IoT in the industrial environment: benefits and security threats
What is the first thing that comes to mind when you think of the Internet of Things (IoT)? Probably smart lamps that are controlled with smartphones, voice-configurable smart thermostats, or even a stylish NFC lock to enter your home. In fact, this market — which has been growing steadily — tends to focus on products for the end consumer. However, the number of industrial plants, hospitals and other critical infrastructure that use these types of gadget is also growing.
After all, the same facilities that they bring to your domestic everyday life also apply to professional environments. A sensor connected to the internet can alert a remote operator if certain machinery is not at its ideal working temperature, allowing the problem to be solved from a distance; facial recognition padlocks facilitate access control, allowing only authorized staff in restricted areas; an intelligent freezer can monitor and maintain vaccines at a clinic at the ideal temperature so the immunizer or medication does not spoil, and so on and so forth.
But what about security? Unfortunately, the weaknesses of the IoT for the end consumer also apply here. We are talking about different devices, manufactured by different companies, and you can't just install a security solution for each. Managing the IoT in critical infrastructure is a complex and challenging mission — it is difficult for IT managers and security teams to have a full view of all the products connected to their network and ensure that their firmware is always updated.
Risks and precautions
The name says it all: critical infrastructure. It is an environment where if your processes were to be interrupted for a few hours, irreversible moral, financial and reputational damage could be caused. In certain cases, this damage would directly impact the quality of life of the population of a given city, state or country — which is why state-sponsored hacker groups are so keen on attacking power distributors, public transport systems, and so on. Not to mention the case in which a German citizen died because of an attack on a hospital.
Another recent case involved a renowned Brazilian healthcare institution that is directly involved with the packaging COVID-19 vaccines using imported inputs.
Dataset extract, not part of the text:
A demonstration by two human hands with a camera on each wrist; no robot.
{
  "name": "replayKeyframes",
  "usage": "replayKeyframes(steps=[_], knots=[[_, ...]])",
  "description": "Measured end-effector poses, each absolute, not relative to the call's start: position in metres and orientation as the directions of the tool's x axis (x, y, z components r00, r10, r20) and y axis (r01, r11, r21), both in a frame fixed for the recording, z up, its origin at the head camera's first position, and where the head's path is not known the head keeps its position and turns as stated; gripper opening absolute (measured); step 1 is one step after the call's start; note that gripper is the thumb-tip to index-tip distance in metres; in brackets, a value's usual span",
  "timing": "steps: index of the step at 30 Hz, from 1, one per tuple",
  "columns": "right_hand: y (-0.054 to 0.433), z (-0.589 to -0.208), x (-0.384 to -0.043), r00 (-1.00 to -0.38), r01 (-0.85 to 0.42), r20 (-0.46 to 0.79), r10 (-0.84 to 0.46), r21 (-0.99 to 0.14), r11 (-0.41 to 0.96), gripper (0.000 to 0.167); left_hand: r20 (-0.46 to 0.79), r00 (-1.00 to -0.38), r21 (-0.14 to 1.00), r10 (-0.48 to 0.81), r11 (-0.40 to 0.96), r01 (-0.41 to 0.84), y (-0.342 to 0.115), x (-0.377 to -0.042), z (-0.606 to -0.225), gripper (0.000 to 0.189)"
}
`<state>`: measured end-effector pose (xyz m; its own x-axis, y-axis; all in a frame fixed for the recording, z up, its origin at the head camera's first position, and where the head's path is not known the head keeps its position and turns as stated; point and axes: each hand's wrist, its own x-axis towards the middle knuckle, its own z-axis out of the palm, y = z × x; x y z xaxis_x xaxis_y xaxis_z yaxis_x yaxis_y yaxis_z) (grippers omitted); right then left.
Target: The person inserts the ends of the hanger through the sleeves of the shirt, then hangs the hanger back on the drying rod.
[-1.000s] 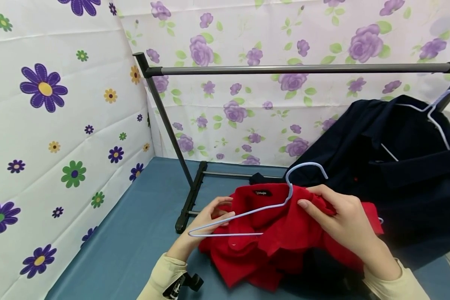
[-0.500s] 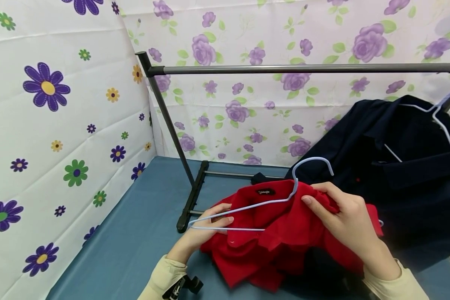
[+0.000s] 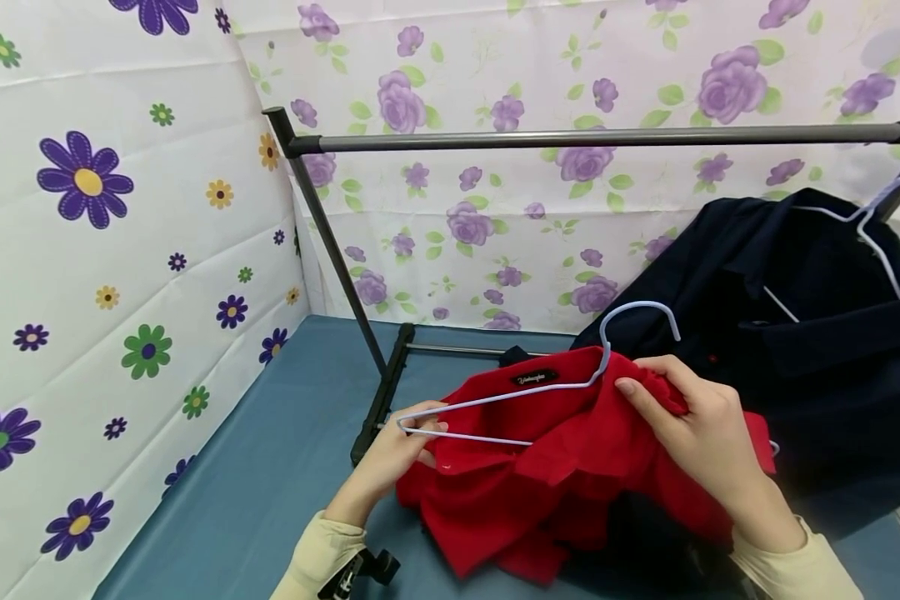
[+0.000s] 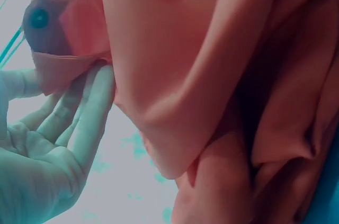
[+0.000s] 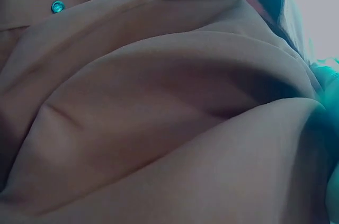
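Observation:
A red collared shirt (image 3: 570,467) with a black neck label lies bunched between my two hands. A pale blue wire hanger (image 3: 525,392) is partly inside it, its hook standing up at the collar. The hanger's left end is outside the cloth, over my left hand (image 3: 397,442). That hand holds the shirt's front edge; in the left wrist view its fingers (image 4: 95,107) reach to the cloth beside a button. My right hand (image 3: 701,429) grips the gathered shoulder, thumb on top. The hanger's right end shows past it. Folds of shirt (image 5: 159,102) fill the right wrist view.
A dark metal clothes rack (image 3: 495,143) stands on the blue-covered table (image 3: 270,467). A navy shirt (image 3: 817,367) on another pale hanger is at the rack's right end, behind my right hand. Flower-patterned sheets (image 3: 457,221) stand behind and to the left.
The hanger has moved slightly up and right, its left end now over my left fingers. The red collar has risen and tilted with it. My right hand shifted a little to the right.

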<state>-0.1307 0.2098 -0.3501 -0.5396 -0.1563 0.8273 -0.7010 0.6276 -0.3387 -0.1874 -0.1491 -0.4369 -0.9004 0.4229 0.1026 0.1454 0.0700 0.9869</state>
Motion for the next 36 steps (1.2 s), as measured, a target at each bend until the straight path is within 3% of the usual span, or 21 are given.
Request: replayKeyframes(steps=[3, 8, 14, 23, 36], knots=[[0.211, -0.353, -0.133, -0.526, -0.699, 0.839, -0.139, -0.334, 0.632, 0.021, 0.093, -0.917, 0.984, 0.388, 0.103, 0.143, -0.151, -0.187, -0.434, 0.03], [0.214, -0.357, -0.136, -0.49, -0.694, 0.865, -0.105, -0.314, 0.648, 0.042, 0.089, -0.918, 0.983, 0.387, 0.112, 0.143, -0.152, -0.188, -0.431, 0.028], [0.214, -0.36, -0.134, -0.445, -0.672, 0.891, -0.092, -0.265, 0.692, 0.055, 0.107, -0.916, 0.983, 0.387, 0.099, 0.156, -0.161, -0.193, -0.427, 0.03], [0.21, -0.362, -0.131, -0.332, -0.675, 0.927, -0.176, -0.103, 0.731, 0.053, 0.155, -0.954, 0.973, 0.257, 0.126, 0.192, -0.178, -0.197, -0.416, 0.026], [0.21, -0.365, -0.13, -0.368, -0.655, 0.914, -0.172, -0.124, 0.745, 0.054, 0.315, -0.933, 0.924, 0.173, 0.17, 0.343, -0.179, -0.189, -0.401, 0.022]])
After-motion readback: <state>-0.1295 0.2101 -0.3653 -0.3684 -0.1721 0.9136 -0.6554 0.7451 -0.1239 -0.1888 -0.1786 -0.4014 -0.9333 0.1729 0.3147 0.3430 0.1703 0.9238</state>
It was found that, due to a failure in one of its servers, malicious agents were able to invade the database, access the freezer management system (which was managed remotely), and completely unconfigure it, turning off malfunction warnings and spoiling raw materials. This was a case that could have affected the Brazilian vaccination schedule against the disease.
Because of these challenges, the implementation of IoT in industrial environments must be based on consistent planning and provide appropriate solutions to manage these devices. It is important to have a comprehensive view of your smart device network, since a simple breach in a “forgotten” gadget can compromise the entire system. And finally, of course, users must be aware to ensure that these crucial resources are not used improperly.